79 . Regulation 213 provides that life prisoners are to be kept in purpose ‑ built prisons or separate high ‑ security units in other prisons. It also provides that life prisoners are to be kept in constantly locked cells under heightened supervision, and can take part in communal activities only with other prisoners of the same category.

80 . Regulation 214 provides that life prisoners have to be kept isolated from other prisoners also during transfers, medical treatment, visits, open air activities or other occasions when they leave their cells.

81 . Regulation 216(1) provides that life prisoners may work in their cells or in purpose ‑ built workstations, if available. Records have to be kept of their work days (regulation 216(2)).

82 . Regulation 217, which echoes section 198(2) of the Act (see paragraph 76 above), provides that life prisoners may be placed with the general prison population and take part in common work, training, educational activities, sport, or other activities by decision of the Execution of Sentences Commission on the basis of a personality assessment, provided that they have already been placed under the “severe regime”.

83 . Regulation 218, which echoes section 198(1) of the Act (see paragraph 76 above), provides that a life prisoner may be placed under a more lenient regime if he or she has shown good behaviour and has served not less than five years of his or her sentence (periods of pre ‑ trial detention do not count).

84 . Regulation 219(1), which echoes section 197(1) of the Act (see paragraph 75 above), provides that for a period of five years after their sentence has become final, life prisoners may be placed in special units of existing prisons or in a purpose ‑ built prison, set by the Minister of Justice. During that period, a special team is in charge of the prisoner (regulation 219(2)). After the expiry of the period, and following an overall assessment of the prisoner, he or she may be placed in another prison and under different conditions (regulation 219(3)).

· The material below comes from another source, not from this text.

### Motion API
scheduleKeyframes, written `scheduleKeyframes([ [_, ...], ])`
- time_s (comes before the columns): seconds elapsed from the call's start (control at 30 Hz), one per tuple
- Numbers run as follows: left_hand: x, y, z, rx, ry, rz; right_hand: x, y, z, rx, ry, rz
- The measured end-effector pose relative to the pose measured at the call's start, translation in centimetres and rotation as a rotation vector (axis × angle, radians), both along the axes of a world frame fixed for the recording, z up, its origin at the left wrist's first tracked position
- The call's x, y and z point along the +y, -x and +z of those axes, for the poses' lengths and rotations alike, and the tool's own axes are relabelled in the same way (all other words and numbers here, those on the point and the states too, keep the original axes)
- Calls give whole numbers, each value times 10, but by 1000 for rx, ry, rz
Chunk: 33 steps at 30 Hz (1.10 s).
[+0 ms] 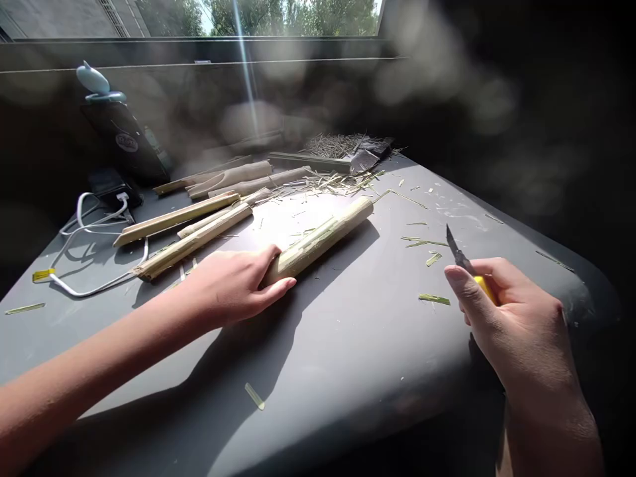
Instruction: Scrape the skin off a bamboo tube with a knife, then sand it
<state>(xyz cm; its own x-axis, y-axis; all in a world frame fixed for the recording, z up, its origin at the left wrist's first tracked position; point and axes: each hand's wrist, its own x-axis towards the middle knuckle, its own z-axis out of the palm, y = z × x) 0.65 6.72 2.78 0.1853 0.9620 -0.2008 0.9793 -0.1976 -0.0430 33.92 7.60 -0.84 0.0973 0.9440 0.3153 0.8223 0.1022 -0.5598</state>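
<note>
My left hand (233,285) is wrapped around the near end of a pale bamboo section (325,235) that lies on the grey table (348,344), running away to the upper right. My right hand (507,318) is closed on a knife with a yellow handle (467,265); its dark blade points up and to the left, above the table's right side. The knife is apart from the bamboo section.
Several split bamboo pieces (193,222) lie at the back left. A pile of thin shavings (342,146) sits at the far edge, and green slivers (433,299) are scattered about. A white cable (89,225) and a dark phone on a stand (126,142) are at left.
</note>
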Motion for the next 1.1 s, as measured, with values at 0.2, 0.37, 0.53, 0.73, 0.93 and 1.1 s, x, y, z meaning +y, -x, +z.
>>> scheduleKeyframes([
  [0.2, -18, 22, 7, -374, 166, 323, 2, 12, -1, -66, 50, 5],
  [0.37, -26, 36, 4, 148, -78, 272, 3, 12, -3, -106, 78, 9],
  [0.53, -32, 40, -5, 308, -297, 141, 4, 13, -6, -135, 80, 35],
  [0.73, -20, 52, -4, 85, -90, 263, 3, 15, -7, -178, 94, 35],
  [0.93, -24, 52, 15, -44, -62, 347, 4, 17, -8, -184, 101, 26],
  [1.1, -35, 46, -3, 44, -182, 242, 5, 14, -9, -193, 117, 11],
])
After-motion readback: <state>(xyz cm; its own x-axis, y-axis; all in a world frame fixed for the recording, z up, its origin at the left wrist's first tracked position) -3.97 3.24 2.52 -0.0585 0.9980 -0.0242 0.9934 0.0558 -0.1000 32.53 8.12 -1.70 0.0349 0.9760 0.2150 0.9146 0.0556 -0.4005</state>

(c) The legal challenge to the 2009 Act ’ s implementing regulations

85 . In 2010 two life prisoners brought a legal challenge to regulations 213, 214 and 219 of the implementing Regulations of the 2009 Act. They argued that they ran counter to the provisions of the Act.

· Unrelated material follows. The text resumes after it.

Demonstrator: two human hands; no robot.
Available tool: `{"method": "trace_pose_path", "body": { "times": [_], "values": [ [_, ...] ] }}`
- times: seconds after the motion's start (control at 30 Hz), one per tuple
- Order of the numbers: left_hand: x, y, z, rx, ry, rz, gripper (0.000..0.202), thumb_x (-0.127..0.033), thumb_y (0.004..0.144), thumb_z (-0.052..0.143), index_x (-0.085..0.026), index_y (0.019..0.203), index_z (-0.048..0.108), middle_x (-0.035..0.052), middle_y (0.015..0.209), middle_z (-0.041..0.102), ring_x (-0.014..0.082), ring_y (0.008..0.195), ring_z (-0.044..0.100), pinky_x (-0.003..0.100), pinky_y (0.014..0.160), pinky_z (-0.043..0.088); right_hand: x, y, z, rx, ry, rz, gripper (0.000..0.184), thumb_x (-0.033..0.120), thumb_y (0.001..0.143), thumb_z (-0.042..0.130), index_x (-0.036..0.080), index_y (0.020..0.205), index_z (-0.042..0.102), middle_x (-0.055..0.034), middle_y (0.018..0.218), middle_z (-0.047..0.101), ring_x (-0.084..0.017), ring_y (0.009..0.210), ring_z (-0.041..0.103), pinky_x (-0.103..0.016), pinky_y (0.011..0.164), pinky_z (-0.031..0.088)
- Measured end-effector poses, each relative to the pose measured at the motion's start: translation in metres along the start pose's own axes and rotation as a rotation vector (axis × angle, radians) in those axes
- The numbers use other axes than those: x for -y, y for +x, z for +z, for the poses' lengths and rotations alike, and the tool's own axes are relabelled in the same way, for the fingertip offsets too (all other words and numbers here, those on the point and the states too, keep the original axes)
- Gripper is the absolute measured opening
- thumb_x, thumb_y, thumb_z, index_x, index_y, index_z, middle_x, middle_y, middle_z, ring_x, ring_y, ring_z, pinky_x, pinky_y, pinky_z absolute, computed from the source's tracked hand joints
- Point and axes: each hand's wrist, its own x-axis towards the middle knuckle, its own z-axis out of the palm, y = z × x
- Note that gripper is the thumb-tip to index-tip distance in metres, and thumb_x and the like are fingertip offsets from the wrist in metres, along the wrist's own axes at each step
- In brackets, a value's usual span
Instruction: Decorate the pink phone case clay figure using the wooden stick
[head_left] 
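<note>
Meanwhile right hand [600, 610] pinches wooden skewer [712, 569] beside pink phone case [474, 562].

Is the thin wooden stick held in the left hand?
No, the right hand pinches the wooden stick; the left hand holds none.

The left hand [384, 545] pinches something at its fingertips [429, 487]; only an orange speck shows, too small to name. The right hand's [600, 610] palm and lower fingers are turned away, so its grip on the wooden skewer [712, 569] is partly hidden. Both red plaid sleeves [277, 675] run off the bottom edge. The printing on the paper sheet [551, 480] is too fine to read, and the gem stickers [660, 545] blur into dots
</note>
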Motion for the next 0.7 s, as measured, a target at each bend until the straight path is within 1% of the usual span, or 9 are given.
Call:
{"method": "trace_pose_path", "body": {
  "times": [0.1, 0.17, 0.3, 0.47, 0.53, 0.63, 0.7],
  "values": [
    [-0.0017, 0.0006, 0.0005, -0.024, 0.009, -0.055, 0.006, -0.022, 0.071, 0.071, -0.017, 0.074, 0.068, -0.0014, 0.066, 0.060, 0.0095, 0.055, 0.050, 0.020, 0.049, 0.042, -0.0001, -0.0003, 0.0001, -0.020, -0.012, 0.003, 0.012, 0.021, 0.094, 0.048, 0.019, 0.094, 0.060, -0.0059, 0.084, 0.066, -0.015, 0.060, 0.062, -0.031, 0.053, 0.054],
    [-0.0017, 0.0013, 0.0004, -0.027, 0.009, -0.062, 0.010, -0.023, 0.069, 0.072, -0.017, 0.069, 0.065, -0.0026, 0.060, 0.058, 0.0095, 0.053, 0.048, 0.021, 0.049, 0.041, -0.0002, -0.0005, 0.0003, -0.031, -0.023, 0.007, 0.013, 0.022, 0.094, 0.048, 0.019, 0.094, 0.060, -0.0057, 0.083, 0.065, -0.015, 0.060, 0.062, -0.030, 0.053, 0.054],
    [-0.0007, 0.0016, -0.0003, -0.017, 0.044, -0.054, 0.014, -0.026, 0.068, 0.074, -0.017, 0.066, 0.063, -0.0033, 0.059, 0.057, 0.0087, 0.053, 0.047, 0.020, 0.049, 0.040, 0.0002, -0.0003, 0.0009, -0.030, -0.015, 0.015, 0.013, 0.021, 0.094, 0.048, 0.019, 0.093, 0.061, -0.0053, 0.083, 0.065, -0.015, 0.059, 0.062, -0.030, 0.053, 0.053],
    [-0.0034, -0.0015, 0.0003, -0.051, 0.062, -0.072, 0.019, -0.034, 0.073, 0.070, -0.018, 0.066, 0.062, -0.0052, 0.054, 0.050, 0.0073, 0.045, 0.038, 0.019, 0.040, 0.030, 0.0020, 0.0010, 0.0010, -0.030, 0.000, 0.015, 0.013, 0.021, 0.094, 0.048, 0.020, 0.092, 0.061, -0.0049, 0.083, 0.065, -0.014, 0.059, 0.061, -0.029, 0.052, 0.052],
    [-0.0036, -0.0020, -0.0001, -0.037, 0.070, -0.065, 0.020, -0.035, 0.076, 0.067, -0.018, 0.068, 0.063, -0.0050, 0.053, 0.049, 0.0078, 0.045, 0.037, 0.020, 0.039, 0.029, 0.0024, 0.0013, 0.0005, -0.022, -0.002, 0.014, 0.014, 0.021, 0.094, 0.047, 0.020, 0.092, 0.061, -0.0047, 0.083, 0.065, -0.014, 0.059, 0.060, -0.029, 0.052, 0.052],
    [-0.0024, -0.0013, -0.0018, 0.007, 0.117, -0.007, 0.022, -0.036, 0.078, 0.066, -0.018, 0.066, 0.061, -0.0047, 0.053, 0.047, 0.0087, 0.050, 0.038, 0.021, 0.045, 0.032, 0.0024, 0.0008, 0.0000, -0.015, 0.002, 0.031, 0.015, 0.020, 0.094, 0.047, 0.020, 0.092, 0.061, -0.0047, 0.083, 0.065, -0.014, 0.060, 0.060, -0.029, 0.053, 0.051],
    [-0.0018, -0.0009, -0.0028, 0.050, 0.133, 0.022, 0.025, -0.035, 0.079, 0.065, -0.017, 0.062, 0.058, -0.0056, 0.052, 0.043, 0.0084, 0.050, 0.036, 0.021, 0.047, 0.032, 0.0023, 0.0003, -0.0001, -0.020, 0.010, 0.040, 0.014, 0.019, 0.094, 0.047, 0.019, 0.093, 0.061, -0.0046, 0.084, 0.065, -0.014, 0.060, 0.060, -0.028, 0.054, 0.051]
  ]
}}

86 . In a judgment of 28 March 2011 ( реш . â„– 4373 от 28 март 2011 г. по адм . д. â„– 10758/2010 г., ВАС, І о. ) a three ‑ member panel of the Supreme Administrative Court upheld the challenge. It found that the Minister of Justice had failed to follow the proper procedure for issuing the regulations. In particular, he had not published the draft regulations on the Ministry ’ s website with a view to making them available to the public and obtaining comments, as required under section 26(2) of the Normative Acts Act 1973. This had been a serious omission. The panel went on to find that regulation 213, in as much as it required that life prisoners be kept constantly under lock and key, ran counter to section 197(1) of the 2009 Act (see paragraphs 75 and 79 above), because it laid down a requirement that did not flow from the text of the statute, which was impermissible for an implementing regulation; such a regulation could only particularise the manner of application of requirements flowing from the text of the statute. Regulation 213 could not be regarded as based on any other section of the 2009 Act either. The remaining part of regulation 213, as well as regulations 214 and 219 (see paragraphs 79 , 80 and 84 above), were not contrary to the provisions of the 2009 Act.

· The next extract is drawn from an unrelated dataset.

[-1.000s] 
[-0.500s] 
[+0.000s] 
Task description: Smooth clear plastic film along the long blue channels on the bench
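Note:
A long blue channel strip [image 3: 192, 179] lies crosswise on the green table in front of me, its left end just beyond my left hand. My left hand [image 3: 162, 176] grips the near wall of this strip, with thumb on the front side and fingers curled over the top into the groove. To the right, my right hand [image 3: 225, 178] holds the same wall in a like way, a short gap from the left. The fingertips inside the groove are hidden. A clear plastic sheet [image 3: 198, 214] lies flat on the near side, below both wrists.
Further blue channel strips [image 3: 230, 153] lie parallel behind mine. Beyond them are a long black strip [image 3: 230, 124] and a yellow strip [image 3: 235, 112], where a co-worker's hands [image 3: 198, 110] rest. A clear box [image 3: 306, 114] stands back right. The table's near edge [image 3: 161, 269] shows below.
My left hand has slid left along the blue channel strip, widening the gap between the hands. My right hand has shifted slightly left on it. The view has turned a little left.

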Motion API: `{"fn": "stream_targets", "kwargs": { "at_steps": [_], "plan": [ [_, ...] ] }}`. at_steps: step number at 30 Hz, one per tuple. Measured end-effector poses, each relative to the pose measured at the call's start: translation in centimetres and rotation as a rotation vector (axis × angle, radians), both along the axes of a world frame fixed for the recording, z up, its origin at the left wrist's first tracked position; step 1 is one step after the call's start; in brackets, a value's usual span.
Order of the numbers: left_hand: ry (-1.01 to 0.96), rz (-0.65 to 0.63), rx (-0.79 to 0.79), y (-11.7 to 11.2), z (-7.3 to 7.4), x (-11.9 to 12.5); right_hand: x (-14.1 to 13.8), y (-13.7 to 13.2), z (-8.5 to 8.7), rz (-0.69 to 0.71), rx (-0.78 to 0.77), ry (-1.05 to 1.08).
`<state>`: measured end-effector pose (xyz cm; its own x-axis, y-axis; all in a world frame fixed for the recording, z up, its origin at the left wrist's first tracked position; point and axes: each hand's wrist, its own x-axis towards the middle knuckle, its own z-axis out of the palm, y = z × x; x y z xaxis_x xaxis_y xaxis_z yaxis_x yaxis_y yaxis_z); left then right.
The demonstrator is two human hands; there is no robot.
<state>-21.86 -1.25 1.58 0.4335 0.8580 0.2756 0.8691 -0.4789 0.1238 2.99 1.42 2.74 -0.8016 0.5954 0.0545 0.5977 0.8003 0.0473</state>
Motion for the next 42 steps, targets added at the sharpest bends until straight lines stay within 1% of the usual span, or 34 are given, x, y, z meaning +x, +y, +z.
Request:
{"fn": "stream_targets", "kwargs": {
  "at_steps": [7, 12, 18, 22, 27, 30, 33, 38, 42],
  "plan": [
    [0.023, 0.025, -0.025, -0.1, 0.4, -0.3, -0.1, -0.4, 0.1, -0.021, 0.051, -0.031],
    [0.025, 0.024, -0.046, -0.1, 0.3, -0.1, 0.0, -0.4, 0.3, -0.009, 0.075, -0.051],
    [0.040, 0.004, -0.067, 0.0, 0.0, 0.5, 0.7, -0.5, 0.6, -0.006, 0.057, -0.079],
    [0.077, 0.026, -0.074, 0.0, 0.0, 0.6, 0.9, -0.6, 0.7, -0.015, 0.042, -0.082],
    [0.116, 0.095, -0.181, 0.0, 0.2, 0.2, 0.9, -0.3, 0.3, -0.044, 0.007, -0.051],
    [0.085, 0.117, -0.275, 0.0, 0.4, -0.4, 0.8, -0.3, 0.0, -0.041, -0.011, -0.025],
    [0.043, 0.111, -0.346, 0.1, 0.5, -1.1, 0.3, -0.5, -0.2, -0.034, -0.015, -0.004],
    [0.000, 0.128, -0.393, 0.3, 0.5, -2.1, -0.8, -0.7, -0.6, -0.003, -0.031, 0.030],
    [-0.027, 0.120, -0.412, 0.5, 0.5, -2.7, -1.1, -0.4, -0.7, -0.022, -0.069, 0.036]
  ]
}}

87 . On an appeal by the Minister, in a final judgment of 14 September 2011 ( реш . â„– 11411 от 14 септември 2011 г. по адм . д. â„– 6341/2011 г., ВАС, петчл . с ‑ в ) a five ‑ member panel of the Supreme Administrative Court overturned the three ‑ member panel ’ s judgment. It held that the failure to publish the draft regulations on the Ministry ’ s website had not amounted to a material breach of the rules of procedure. It went on to state that regulation 213 did not run counter to the provisions of the 2009 Act – it could be regarded as based on section 197(1) read in conjunction with section 71(1) of the Act (see paragraph 73 above) – the latter applied to all prisoners placed under the “special regime” and required that they be kept in separate and constantly locked cells.

88 . Two judges dissented, saying that the failure of the Ministry to publish the draft regulations on its website had indeed been a serious omission and had vitiated the process of adoption of the regulations.

89 . As a result of the dismissal of that legal challenge, two claims for damages brought by the same life prisoners under section 1 of the State and Municipalities Liability for Damage Act 1988 (see paragraph 90 below) and based on the suffering allegedly endured as a result of their impoverished regime were rejected by the Supreme Administrative Court as inadmissible ( о пр . â„– 3355 от 7 март 2012 г. по адм . д. â„– 3154/2012 г., ВАС , пет чл . с ‑ в ; о пр . â„– 5065 от 6 април 2012 г. по адм . д. â„– 14339/2011 г., ВАС , пет чл . с ‑ в ). The court held that those claims could only be pursued if the statutory instrument against which they were directed had been set aside in prior proceedings, which was not the case.

4. The State and Municipalities Liability for Damage Act 1988

90 . Section 1(1) of State and Municipalities Liability for Damage Act 1988 (“the 1988 Act”) p rovide s that the State is liable for damage suffered by individuals or legal persons as a result of unlawful decisions, actions or omissions by civil servants, committed in the course of or in connection with administrative action . By Article 204 § 1 of the Code of Administrative Procedure, such a claim can be brought only if the administrative decision (or statutory instrument, as the case may be) has been duly set aside. If the claim relates to an unlawful action or omission, the unlawfulness may be established by the court hearing the claim (Article 204 § 4).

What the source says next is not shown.